• [Provided data]
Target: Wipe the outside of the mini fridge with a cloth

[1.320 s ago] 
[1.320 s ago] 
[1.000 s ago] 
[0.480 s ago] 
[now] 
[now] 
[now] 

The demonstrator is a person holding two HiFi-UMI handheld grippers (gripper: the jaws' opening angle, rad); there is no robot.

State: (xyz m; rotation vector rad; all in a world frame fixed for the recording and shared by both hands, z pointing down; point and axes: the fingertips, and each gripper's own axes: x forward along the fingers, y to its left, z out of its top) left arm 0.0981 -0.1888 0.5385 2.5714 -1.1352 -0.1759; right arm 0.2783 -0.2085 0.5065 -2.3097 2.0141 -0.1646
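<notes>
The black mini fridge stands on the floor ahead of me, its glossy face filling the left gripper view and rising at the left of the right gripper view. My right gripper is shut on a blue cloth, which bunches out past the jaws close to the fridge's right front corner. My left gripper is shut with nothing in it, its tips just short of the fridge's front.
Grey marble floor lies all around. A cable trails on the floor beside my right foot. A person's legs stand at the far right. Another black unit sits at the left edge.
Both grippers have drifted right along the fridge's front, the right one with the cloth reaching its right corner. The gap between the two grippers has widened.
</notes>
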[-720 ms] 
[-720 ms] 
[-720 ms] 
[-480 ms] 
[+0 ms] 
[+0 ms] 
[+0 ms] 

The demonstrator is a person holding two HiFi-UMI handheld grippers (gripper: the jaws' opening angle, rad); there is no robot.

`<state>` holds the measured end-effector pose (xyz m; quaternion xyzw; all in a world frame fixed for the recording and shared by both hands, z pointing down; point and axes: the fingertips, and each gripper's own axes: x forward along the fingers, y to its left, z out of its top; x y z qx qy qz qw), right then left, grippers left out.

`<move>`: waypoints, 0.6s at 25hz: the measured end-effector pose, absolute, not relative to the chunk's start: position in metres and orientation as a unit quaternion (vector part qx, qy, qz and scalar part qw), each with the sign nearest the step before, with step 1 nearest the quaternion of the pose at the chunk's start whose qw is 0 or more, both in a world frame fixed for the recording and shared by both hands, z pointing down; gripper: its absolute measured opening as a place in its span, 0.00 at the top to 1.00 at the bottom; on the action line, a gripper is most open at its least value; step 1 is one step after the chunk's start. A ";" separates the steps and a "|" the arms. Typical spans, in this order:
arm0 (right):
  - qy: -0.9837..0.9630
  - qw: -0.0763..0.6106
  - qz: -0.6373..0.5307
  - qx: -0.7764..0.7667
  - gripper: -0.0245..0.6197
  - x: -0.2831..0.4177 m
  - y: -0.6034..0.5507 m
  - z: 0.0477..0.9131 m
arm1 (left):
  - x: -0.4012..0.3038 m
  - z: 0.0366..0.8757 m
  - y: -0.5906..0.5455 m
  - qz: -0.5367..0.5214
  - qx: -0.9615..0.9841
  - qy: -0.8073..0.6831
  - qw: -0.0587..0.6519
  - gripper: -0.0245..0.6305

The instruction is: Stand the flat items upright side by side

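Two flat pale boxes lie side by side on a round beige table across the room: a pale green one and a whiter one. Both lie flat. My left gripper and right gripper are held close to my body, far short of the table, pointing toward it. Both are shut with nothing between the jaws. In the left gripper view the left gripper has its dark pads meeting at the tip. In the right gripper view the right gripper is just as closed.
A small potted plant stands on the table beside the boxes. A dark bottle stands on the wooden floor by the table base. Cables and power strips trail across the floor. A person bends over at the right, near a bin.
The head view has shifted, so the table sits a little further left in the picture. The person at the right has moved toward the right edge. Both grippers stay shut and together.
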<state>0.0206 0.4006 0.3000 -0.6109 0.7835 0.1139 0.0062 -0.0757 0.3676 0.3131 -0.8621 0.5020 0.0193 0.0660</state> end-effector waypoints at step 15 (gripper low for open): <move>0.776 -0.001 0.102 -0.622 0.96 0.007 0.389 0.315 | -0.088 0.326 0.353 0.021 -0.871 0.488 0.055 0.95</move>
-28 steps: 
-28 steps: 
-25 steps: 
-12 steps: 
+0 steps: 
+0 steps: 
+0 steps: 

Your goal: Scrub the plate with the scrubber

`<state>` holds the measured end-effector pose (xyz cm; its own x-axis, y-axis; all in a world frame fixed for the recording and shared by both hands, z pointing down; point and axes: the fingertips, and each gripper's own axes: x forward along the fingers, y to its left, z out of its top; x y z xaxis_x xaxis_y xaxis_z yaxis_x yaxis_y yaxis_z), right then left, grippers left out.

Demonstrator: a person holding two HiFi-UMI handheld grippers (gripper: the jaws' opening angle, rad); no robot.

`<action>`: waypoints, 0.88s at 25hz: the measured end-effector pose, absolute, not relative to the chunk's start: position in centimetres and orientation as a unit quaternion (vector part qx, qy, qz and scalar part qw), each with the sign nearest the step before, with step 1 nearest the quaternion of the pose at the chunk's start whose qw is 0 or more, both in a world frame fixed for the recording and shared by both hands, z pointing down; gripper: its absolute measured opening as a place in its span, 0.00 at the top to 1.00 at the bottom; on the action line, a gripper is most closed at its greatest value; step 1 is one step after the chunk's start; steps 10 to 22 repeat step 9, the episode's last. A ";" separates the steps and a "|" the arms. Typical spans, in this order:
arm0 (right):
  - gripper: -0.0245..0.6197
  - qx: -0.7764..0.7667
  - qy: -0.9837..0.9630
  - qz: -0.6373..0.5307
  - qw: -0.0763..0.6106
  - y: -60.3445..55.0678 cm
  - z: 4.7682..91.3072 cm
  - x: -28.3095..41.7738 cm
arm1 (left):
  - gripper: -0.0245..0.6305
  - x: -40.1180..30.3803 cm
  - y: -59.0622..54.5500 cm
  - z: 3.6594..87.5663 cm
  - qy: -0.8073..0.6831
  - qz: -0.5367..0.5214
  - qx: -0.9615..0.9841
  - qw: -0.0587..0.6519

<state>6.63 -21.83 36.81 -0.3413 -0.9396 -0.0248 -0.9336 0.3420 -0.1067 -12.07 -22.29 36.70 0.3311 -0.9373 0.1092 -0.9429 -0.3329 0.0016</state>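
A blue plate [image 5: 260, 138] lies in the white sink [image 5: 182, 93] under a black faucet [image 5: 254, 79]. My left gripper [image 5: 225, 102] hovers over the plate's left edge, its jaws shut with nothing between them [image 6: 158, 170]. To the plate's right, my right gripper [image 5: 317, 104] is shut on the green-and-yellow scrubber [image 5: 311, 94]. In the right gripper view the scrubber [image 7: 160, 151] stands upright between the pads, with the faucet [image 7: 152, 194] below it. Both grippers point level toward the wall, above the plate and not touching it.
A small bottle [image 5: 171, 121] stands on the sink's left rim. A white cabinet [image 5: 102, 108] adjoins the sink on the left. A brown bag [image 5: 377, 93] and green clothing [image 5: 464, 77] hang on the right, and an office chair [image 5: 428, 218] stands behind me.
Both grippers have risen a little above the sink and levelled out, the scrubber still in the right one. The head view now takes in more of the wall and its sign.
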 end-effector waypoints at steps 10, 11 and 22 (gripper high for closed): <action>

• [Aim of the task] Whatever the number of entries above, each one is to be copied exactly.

• [Answer to this exercise]
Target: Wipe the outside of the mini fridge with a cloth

[1.320 s ago] 
[1.320 s ago] 
[1.000 s ago] 
[0.480 s ago] 
[now] 
[now] 
[now] 

The demonstrator is a person holding two HiFi-UMI handheld grippers (gripper: the jaws' opening angle, rad); there is no robot.

State: (xyz m; rotation vector rad; all in a world frame fixed for the recording and shared by both hands, z pointing down; point and axes: the fingertips, and each gripper's own axes: x forward along the fingers, y to its left, z out of its top) left arm 0.0981 -0.1888 0.5385 2.5714 -1.1352 -0.1759; right arm 0.2783 -0.2085 0.5065 -2.3097 2.0141 -0.1646
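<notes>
The black mini fridge stands on the floor ahead of me, its glossy face filling the left gripper view and rising at the left of the right gripper view. My right gripper is shut on a blue cloth, which bunches out past the jaws close to the fridge's right front corner. My left gripper is shut with nothing in it, its tips just short of the fridge's front.
Grey marble floor lies all around. A cable trails on the floor beside my right foot. A person's legs stand at the far right. Another black unit sits at the left edge.
Both grippers have drifted right along the fridge's front, the right one with the cloth reaching its right corner. The gap between the two grippers has widened.
</notes>
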[-720 ms] 
[-720 ms] 
[-720 ms] 
[-480 ms] 
[+0 ms] 
[+0 ms] 
[+0 ms] 

The demonstrator is a person holding two HiFi-UMI handheld grippers (gripper: the jaws' opening angle, rad); there is no robot.

`<state>` holds the measured end-effector pose (xyz m; quaternion xyzw; all in a world frame fixed for the recording and shared by both hands, z pointing down; point and axes: the fingertips, and each gripper's own axes: x forward along the fingers, y to its left, z out of its top; x y z qx qy qz qw), right then left, grippers left out.

`<move>`: waypoints, 0.6s at 25hz: the measured end-effector pose, absolute, not relative to the chunk's start: position in metres and orientation as a unit quaternion (vector part qx, qy, qz and scalar part qw), each with the sign nearest the step before, with step 1 nearest the quaternion of the pose at the chunk's start whose qw is 0 or more, both in a world frame fixed for the recording and shared by both hands, z pointing down; gripper: its absolute measured opening as a place in its span, 0.00 at the top to 1.00 at the bottom; on the action line, a gripper is most open at its least value; step 1 is one step after the chunk's start. A ";" separates the steps and a "|" the arms. Typical spans, in this order:
arm0 (right):
  - qy: -0.9837..0.9630
  - qw: -0.0763..0.6106
  - qz: -0.6373..0.5307
  - qx: -0.7764..0.7667
  - gripper: -0.0245..0.6197
  - x: -0.2831..0.4177 m
  - y: -0.6034..0.5507 m
  - z: 0.0477..0.9131 m
arm1 (left):
  - x: -0.4012..0.3038 m
  - z: 0.0366..0.8757 m
  - y: -0.5906..0.5455 m
  - qz: -0.5367..0.5214
  - qx: -0.9615..0.9841
  - qy: -0.8073..0.6831
  - qw: -0.0587..0.6519
  - gripper: -0.0245..0.6305

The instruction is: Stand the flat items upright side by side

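Two flat pale boxes lie side by side on a round beige table across the room: a pale green one and a whiter one. Both lie flat. My left gripper and right gripper are held close to my body, far short of the table, pointing toward it. Both are shut with nothing between the jaws. In the left gripper view the left gripper has its dark pads meeting at the tip. In the right gripper view the right gripper is just as closed.
A small potted plant stands on the table beside the boxes. A dark bottle stands on the wooden floor by the table base. Cables and power strips trail across the floor. A person bends over at the right, near a bin.
The head view has shifted, so the table sits a little further left in the picture. The person at the right has moved toward the right edge. Both grippers stay shut and together.
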<state>0.0206 0.4006 0.3000 -0.6109 0.7835 0.1139 0.0062 -0.0757 0.3676 0.3131 -0.8621 0.5020 0.0193 0.0660</state> end-effector waypoints at step 15 (gripper low for open): <move>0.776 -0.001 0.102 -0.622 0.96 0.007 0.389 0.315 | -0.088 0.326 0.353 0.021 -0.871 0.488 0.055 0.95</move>
-28 steps: 
-28 steps: 
-25 steps: 
-12 steps: 
+0 steps: 
+0 steps: 
+0 steps: 

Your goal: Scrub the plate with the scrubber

`<state>` holds the measured end-effector pose (xyz cm; its own x-axis, y-axis; all in a world frame fixed for the recording and shared by both hands, z pointing down; point and axes: the fingertips, and each gripper's own axes: x forward along the fingers, y to its left, z out of its top; x y z xaxis_x xaxis_y xaxis_z yaxis_x yaxis_y yaxis_z), right then left, grippers left out.

Demonstrator: a person holding two HiFi-UMI handheld grippers (gripper: the jaws' opening angle, rad); no robot.

`<action>`: waypoints, 0.88s at 25hz: the measured end-effector pose, absolute, not relative to the chunk's start: position in centimetres and orientation as a unit quaternion (vector part qx, qy, qz and scalar part qw), each with the sign nearest the step before, with step 1 nearest the quaternion of the pose at the chunk's start whose qw is 0 or more, both in a world frame fixed for the recording and shared by both hands, z pointing down; gripper: its absolute measured opening as a place in its span, 0.00 at the top to 1.00 at the bottom; on the action line, a gripper is most closed at its greatest value; step 1 is one step after the chunk's start; steps 10 to 22 repeat step 9, the episode's last. A ";" separates the steps and a "|" the arms. Typical spans, in this order:
arm0 (right):
  - gripper: -0.0245..0.6197
  - qx: -0.7764..0.7667
  - qy: -0.9837..0.9630
  - qz: -0.6373..0.5307
  - qw: -0.0763..0.6106
  - y: -60.3445..55.0678 cm
  - z: 4.7682..91.3072 cm
  - x: -28.3095..41.7738 cm
arm1 (left):
  - gripper: -0.0245..0.6305
  - x: -40.1180..30.3803 cm
  - y: -59.0622..54.5500 cm
  - z: 3.6594..87.5663 cm
  - qy: -0.8073..0.6831
  - qz: -0.5367..0.5214
  - qx: -0.9615..0.9841
  - qw: -0.0587..0.6519

<state>6.63 -21.83 36.81 -0.3413 -0.9396 -0.0248 -0.9336 0.3420 -0.1067 -12.07 -22.29 36.70 0.3311 -0.9373 0.1092 -0.9429 -0.3329 0.0016</state>
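A blue plate [image 5: 260, 138] lies in the white sink [image 5: 182, 93] under a black faucet [image 5: 254, 79]. My left gripper [image 5: 225, 102] hovers over the plate's left edge, its jaws shut with nothing between them [image 6: 158, 170]. To the plate's right, my right gripper [image 5: 317, 104] is shut on the green-and-yellow scrubber [image 5: 311, 94]. In the right gripper view the scrubber [image 7: 160, 151] stands upright between the pads, with the faucet [image 7: 152, 194] below it. Both grippers point level toward the wall, above the plate and not touching it.
A small bottle [image 5: 171, 121] stands on the sink's left rim. A white cabinet [image 5: 102, 108] adjoins the sink on the left. A brown bag [image 5: 377, 93] and green clothing [image 5: 464, 77] hang on the right, and an office chair [image 5: 428, 218] stands behind me.
Both grippers have risen a little above the sink and levelled out, the scrubber still in the right one. The head view now takes in more of the wall and its sign.
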 end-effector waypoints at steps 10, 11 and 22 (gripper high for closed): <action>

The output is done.